_Extracted entries_.
══════════
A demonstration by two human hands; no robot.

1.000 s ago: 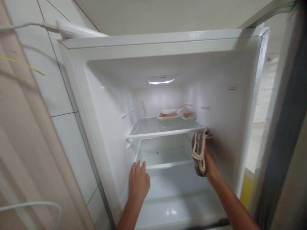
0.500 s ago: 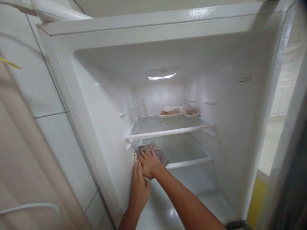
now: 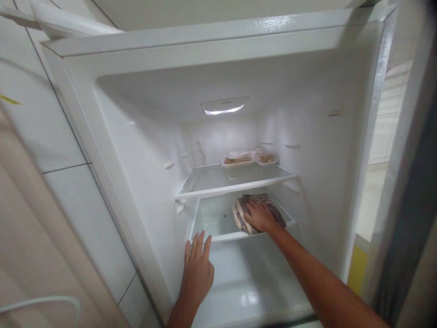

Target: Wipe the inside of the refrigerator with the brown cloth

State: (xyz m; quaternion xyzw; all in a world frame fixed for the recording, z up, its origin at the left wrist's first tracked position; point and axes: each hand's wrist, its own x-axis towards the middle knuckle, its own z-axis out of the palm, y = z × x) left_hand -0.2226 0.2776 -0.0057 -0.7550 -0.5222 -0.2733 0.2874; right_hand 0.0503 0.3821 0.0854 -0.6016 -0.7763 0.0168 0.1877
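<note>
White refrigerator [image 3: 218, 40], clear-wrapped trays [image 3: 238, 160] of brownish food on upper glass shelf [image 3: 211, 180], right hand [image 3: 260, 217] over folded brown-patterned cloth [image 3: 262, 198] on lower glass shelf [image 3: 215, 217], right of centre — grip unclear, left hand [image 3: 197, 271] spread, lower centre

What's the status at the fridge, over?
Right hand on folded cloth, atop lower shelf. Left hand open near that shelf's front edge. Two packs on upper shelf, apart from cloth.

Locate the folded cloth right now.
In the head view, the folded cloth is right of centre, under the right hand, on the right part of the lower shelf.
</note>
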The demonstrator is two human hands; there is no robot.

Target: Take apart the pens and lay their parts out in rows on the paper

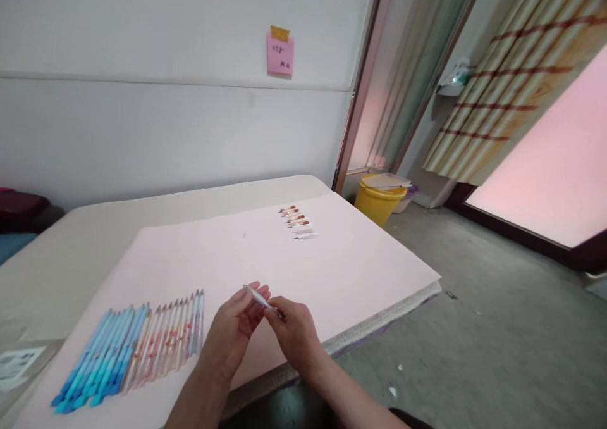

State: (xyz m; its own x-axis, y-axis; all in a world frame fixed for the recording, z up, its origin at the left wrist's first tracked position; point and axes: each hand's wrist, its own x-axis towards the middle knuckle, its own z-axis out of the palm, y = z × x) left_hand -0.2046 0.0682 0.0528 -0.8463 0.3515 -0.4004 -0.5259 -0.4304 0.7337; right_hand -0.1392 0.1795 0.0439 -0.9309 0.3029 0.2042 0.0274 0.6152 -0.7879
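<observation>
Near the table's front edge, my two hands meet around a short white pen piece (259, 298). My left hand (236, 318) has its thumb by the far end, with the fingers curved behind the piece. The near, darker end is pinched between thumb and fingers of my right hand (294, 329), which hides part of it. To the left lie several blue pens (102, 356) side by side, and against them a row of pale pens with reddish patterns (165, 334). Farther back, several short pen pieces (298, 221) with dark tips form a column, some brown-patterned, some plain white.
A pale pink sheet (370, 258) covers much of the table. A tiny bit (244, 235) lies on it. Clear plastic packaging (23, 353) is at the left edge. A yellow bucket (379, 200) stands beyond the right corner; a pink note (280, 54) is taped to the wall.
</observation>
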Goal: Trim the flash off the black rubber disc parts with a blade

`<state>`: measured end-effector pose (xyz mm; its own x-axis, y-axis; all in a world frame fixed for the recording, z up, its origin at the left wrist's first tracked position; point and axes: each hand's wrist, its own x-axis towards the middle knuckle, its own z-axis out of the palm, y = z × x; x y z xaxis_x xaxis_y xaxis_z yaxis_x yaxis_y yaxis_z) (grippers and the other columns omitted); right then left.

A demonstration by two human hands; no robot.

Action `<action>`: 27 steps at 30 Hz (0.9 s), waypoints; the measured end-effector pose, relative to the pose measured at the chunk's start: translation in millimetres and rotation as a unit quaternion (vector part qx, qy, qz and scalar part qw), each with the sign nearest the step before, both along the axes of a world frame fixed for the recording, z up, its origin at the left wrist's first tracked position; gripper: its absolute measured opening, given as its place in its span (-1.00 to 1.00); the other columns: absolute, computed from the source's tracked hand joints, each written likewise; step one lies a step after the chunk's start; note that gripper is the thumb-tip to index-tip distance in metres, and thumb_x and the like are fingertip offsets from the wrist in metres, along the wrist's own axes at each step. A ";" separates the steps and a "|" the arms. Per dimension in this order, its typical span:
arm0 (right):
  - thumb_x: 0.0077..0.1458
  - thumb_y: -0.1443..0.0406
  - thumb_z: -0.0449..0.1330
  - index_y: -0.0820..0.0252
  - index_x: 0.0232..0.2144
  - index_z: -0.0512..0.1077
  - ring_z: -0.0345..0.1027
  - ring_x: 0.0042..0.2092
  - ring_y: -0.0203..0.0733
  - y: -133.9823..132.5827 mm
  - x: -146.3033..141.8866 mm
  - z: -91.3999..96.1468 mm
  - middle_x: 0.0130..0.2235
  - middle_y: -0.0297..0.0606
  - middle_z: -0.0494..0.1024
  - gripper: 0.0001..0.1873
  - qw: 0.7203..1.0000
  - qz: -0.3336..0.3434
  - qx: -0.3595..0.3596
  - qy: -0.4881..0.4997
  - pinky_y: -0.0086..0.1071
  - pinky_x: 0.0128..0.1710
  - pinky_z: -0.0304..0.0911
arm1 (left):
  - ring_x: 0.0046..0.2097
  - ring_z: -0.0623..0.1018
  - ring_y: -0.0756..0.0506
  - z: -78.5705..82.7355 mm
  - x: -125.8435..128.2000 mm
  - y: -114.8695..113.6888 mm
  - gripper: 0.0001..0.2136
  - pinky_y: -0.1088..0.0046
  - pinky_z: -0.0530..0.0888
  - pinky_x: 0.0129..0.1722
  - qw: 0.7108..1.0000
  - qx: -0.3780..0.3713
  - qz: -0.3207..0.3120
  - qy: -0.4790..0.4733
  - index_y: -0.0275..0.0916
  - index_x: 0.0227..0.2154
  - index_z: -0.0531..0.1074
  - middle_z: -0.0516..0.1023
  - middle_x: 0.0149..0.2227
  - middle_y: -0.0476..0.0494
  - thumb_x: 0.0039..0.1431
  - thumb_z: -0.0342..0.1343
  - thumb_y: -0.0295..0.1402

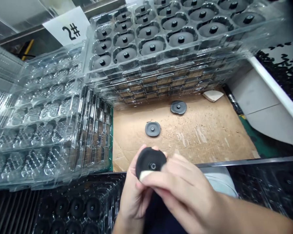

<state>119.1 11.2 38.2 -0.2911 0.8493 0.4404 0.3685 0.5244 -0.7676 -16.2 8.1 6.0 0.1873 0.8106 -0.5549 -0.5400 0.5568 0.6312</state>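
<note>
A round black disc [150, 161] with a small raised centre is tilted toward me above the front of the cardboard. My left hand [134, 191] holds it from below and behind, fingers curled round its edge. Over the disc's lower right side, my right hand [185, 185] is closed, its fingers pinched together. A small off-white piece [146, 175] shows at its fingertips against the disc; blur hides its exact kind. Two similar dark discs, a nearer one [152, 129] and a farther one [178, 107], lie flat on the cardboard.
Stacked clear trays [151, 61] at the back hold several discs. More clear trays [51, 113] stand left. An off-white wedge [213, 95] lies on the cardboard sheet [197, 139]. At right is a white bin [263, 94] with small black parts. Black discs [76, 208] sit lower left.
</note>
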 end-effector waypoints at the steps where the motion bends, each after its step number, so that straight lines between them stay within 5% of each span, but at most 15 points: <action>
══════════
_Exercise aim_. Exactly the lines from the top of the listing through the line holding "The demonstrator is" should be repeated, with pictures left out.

_Reply_.
A demonstration by two human hands; no robot.

1.000 s ago: 
0.500 s ago: 
now: 

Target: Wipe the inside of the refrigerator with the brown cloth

State: (xyz m; quaternion xyzw; all in a world frame fixed for the recording, z up, its origin at the left wrist's first tracked position; point and axes: each hand's wrist, its own x-axis towards the middle knuckle, its own z-axis out of the palm, y = z × x) left_hand -0.2226 0.2776 -0.0057 -0.7550 -0.5222 -0.2733 0.2874; right_hand 0.0503 0.3821 0.0854 -0.6016 -0.7763 0.0168 0.1877
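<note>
White refrigerator [image 3: 218, 40], clear-wrapped trays [image 3: 238, 160] of brownish food on upper glass shelf [image 3: 211, 180], right hand [image 3: 260, 217] over folded brown-patterned cloth [image 3: 262, 198] on lower glass shelf [image 3: 215, 217], right of centre — grip unclear, left hand [image 3: 197, 271] spread, lower centre

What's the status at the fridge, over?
Right hand on folded cloth, atop lower shelf. Left hand open near that shelf's front edge. Two packs on upper shelf, apart from cloth.

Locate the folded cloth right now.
In the head view, the folded cloth is right of centre, under the right hand, on the right part of the lower shelf.
</note>
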The demonstrator is two human hands; there is no robot.

The exercise is finished.